What is being asked = Lines from the listing that hold the string "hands" are what you should return.

Data =
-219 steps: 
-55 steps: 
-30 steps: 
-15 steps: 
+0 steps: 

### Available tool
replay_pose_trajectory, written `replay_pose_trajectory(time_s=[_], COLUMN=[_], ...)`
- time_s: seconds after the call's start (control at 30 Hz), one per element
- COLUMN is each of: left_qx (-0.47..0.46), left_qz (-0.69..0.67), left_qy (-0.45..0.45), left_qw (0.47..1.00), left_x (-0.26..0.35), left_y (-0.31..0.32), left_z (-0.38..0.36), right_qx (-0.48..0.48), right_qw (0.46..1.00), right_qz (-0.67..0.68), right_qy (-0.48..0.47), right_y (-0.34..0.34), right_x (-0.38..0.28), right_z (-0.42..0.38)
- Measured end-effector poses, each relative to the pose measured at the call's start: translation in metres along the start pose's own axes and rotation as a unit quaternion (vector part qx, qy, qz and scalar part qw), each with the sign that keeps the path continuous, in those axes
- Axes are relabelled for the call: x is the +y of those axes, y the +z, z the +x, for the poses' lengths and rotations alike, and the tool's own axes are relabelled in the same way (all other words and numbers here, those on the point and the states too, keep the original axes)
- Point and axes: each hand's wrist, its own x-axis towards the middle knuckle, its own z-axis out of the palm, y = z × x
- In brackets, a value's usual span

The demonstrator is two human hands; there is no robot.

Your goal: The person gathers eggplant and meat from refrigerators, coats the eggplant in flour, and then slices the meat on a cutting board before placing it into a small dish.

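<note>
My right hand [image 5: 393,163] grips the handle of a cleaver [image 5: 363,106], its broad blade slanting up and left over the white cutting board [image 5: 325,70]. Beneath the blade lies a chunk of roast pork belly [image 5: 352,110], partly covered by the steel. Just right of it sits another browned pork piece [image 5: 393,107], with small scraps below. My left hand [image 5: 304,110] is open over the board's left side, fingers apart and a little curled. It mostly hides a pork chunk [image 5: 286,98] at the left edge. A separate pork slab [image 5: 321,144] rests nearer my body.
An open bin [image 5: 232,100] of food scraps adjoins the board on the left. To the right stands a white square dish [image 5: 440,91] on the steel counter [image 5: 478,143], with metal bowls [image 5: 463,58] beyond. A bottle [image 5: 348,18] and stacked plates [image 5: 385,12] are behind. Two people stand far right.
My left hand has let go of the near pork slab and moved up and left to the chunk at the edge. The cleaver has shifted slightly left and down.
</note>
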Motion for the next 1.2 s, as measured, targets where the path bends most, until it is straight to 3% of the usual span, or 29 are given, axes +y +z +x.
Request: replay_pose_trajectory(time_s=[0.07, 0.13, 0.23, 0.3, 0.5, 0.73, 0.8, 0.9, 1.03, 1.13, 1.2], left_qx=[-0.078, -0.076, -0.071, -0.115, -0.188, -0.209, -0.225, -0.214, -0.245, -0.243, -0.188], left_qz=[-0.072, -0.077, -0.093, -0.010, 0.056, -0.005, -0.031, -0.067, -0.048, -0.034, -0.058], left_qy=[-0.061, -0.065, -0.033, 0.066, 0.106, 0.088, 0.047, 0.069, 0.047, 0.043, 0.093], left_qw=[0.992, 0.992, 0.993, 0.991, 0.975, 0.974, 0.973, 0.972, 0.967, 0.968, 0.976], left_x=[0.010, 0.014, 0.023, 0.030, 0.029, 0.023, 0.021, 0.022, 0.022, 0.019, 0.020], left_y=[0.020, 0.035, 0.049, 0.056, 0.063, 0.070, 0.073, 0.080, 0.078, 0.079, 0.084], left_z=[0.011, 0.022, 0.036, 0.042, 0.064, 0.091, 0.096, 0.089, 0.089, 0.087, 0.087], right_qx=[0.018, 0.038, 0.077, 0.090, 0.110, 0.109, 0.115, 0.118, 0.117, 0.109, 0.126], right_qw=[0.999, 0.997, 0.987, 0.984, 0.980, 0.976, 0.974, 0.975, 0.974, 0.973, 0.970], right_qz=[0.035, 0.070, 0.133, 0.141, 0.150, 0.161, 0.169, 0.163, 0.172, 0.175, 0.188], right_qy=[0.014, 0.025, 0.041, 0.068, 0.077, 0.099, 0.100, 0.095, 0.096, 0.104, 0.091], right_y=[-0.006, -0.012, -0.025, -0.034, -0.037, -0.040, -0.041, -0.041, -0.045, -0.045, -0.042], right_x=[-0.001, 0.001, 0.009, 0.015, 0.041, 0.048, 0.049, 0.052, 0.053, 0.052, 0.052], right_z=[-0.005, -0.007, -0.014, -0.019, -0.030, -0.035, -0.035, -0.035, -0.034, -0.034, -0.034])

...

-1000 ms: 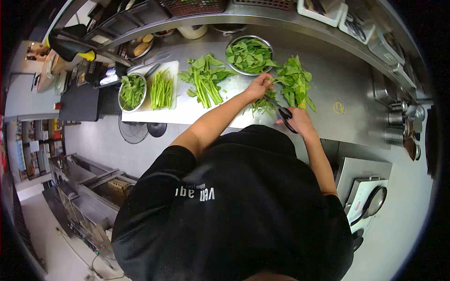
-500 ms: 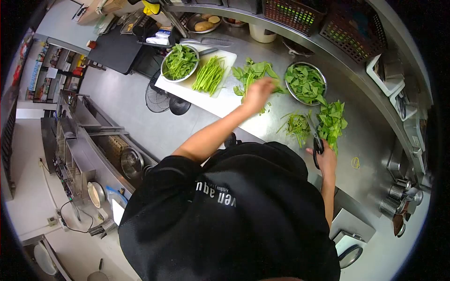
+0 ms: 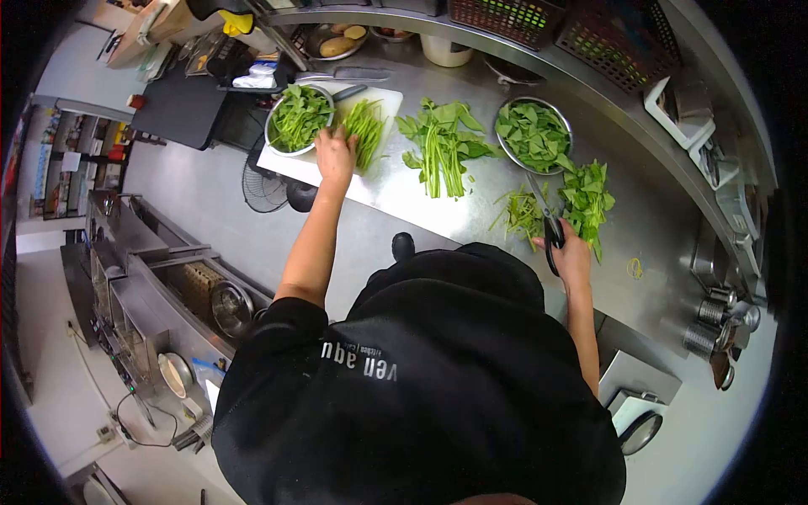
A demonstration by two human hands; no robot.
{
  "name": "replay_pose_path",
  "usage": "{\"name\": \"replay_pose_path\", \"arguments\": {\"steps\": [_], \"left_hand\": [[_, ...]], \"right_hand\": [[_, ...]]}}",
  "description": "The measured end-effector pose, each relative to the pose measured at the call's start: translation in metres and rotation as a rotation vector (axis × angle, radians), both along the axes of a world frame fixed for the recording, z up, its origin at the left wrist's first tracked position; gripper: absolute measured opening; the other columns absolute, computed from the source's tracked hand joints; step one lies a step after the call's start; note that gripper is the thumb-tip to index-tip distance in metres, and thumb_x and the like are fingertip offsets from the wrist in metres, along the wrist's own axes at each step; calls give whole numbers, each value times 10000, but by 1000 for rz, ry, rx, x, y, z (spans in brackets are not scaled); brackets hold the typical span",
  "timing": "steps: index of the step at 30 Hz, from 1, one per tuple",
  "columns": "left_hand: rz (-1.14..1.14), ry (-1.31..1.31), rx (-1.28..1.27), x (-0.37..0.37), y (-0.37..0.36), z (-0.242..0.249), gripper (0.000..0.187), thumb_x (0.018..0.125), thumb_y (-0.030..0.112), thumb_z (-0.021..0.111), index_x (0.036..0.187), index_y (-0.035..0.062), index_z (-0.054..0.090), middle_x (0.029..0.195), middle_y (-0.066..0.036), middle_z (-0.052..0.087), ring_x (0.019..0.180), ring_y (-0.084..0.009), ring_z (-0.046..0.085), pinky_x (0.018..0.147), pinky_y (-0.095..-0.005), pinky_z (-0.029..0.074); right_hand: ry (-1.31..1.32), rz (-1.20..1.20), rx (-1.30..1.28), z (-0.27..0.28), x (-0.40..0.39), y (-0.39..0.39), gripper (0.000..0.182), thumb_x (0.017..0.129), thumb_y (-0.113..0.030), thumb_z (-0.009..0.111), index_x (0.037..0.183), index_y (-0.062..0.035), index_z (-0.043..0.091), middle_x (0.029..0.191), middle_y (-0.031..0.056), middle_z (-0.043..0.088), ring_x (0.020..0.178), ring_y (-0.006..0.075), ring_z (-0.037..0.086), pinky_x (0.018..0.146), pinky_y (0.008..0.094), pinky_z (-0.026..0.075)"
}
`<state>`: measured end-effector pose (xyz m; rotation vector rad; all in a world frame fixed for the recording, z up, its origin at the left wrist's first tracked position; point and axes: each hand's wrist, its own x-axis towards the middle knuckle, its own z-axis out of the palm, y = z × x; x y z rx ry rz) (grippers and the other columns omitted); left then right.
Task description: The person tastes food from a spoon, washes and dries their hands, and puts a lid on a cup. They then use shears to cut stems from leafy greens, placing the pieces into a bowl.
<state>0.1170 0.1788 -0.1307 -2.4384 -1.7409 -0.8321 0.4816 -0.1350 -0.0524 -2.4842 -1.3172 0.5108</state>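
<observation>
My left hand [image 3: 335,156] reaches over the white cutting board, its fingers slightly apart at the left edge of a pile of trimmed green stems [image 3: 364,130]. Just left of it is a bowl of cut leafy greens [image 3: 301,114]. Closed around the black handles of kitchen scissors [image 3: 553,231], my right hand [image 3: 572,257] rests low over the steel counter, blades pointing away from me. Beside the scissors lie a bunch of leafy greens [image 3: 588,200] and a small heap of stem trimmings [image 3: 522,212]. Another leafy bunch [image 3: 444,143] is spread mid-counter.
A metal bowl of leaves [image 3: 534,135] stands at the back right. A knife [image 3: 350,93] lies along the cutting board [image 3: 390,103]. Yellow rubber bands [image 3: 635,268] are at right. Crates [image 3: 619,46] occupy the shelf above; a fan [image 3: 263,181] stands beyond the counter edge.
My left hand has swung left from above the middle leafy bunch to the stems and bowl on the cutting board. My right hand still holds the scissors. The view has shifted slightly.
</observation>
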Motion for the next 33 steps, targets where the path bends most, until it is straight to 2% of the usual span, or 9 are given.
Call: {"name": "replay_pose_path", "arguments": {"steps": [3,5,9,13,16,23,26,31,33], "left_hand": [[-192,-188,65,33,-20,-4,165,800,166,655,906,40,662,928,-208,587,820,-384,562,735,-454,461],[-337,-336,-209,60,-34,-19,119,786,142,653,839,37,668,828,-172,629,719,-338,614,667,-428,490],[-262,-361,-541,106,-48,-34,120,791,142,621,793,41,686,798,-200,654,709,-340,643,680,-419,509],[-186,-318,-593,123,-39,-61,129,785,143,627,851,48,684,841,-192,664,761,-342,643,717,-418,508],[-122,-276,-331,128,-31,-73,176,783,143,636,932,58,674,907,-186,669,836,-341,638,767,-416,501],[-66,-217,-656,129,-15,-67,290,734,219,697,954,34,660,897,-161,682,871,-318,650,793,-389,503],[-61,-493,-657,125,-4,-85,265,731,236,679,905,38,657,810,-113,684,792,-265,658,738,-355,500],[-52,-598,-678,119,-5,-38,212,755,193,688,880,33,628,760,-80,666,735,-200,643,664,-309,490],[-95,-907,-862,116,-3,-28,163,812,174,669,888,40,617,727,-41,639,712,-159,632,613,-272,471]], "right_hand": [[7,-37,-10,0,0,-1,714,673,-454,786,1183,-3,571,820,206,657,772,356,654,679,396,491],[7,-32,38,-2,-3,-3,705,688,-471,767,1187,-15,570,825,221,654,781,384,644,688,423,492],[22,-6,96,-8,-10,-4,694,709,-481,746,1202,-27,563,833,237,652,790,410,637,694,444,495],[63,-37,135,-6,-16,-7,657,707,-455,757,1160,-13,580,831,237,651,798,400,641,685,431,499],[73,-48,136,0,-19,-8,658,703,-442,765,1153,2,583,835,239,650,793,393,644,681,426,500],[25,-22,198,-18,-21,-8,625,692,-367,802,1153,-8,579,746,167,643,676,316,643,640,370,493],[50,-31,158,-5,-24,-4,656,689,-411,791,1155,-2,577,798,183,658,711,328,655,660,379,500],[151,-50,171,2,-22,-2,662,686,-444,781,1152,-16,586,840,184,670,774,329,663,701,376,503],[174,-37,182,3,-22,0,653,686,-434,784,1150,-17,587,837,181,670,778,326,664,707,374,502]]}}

Problem solution =
The demonstrator is two human hands; there is no robot.
A demonstration by two human hands; no robot.
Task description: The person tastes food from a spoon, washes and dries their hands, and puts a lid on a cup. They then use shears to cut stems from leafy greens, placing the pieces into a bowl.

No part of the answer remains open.